独立前の修行時代で身についた「1人でやる覚悟」

どーも、ワニガメです。

私は会社員時代、工場で働いていました。エアコン屋として独立しようと決めてから、協力業者を募集している会社に連絡し、師匠となる方を紹介していただきました。

会社に勤めながら、休みの日に師匠の現場へ同行。月に5回ほど、現場で勉強させていただく形でした。

初めてお客さんの家に同行した日のことは、今でも覚えています。赤の他人の家に上がる。それだけで、工場勤務とはまったく違う世界でした。

当たり前ですが、めちゃくちゃ緊張しました。

その後、会社を退職し、約2ヶ月の有休消化期間を使って、ほぼ毎日同行させていただきました。(退職は、しっかりボーナスをもらってからです。笑)

この時点では、まだ開業日も決まっていません。それでも、いつ独立してもいいように、作業工程の予習と復習だけは欠かさずやっていました。

修行期間中も、今も、YouTubeで作業動画を見てイメージトレーニングをしています。頭の中で段取りを組んでから作業に入る。これは本当に重要だと思っています。

なぜそこまで段取りにこだわったのか。

それは、独立したら完全に1人作業になるからです。誰も横で助けてくれる人はいません。会社員時代なら、失敗しても「まあ今回は仕方ないな」で済むこともあります。個人が直接お金を出す場面は、ほとんどありません。でも独立後は違います。自分のミスは、そのまま自分に返ってきます。
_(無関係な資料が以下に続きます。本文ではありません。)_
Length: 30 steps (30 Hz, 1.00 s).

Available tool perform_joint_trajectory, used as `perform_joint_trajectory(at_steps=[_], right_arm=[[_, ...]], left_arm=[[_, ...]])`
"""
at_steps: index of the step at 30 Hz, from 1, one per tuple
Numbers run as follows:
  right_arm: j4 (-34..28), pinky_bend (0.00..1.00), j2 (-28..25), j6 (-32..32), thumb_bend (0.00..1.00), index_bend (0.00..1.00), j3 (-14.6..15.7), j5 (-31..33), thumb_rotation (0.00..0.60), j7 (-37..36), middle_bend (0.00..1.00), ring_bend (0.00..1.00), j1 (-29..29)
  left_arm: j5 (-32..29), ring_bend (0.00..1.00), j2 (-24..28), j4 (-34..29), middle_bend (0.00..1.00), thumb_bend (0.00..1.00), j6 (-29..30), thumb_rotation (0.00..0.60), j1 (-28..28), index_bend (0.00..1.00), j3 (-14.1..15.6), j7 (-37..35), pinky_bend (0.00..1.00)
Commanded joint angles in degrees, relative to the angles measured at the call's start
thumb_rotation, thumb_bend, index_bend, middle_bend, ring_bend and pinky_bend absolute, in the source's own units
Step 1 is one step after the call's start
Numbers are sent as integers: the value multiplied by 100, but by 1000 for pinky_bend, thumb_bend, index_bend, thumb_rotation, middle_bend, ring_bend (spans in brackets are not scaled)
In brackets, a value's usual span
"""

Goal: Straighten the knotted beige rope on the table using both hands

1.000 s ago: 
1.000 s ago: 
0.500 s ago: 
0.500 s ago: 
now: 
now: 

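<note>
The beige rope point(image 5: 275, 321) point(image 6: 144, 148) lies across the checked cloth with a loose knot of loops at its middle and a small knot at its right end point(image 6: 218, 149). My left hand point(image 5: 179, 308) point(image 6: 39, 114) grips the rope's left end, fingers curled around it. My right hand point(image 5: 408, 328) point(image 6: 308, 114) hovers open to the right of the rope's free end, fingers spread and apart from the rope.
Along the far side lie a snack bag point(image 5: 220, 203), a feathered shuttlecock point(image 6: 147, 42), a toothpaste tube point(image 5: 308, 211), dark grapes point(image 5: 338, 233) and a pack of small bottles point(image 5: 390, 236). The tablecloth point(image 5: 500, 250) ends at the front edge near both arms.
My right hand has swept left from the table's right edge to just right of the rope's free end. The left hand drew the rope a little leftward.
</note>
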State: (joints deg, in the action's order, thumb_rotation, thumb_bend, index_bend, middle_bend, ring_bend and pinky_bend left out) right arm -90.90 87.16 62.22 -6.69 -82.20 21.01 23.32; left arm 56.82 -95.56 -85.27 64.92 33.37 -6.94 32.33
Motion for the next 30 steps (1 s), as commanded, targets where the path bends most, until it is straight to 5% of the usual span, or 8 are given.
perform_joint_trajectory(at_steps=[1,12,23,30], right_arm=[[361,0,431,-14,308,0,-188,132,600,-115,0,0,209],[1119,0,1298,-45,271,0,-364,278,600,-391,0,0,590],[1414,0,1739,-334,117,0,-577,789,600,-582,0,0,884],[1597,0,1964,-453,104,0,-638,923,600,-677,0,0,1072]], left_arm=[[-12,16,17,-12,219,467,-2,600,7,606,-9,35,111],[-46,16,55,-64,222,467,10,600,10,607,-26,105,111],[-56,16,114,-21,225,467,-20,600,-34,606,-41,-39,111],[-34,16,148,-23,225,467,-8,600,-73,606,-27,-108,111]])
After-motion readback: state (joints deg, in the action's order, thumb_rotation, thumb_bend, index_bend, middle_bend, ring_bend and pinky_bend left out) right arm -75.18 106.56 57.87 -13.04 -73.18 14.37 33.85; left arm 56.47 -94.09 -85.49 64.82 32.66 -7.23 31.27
場合によっては、自腹で弁償するしかない、という世界です。

今振り返ると、同行現場で身についたのは、技術もそうですが、 「覚悟」 の部分も大きいです。

・人の家に入るときの緊張感
・作業前に一度立ち止まる癖
・頭の中で一通り作業を流す感覚
・「ここでミスしたら終わる」という重さ

これらはマニュアルでは学べません。ですが、1人で現場に立つようになってから、確実に効いてきています。

誰でも最初は初心者です。ただ、お客さんからすれば、工事をする人が初心者か熟練者かを選ぶことはできません。だからこそ、「たまたま来た業者がハズレだった」と思われるのではなく、「この業者でよかった」と思ってもらえるように、少しでも早く技術を身につけ、プロとしての自覚を持って現場に立つことが大切だと思っています。

独立前の修行時代は、技術を教わる場所であると同時に、「1人でやる覚悟」を身につける場所でした。

以上、ワニガメの現場の記録でした。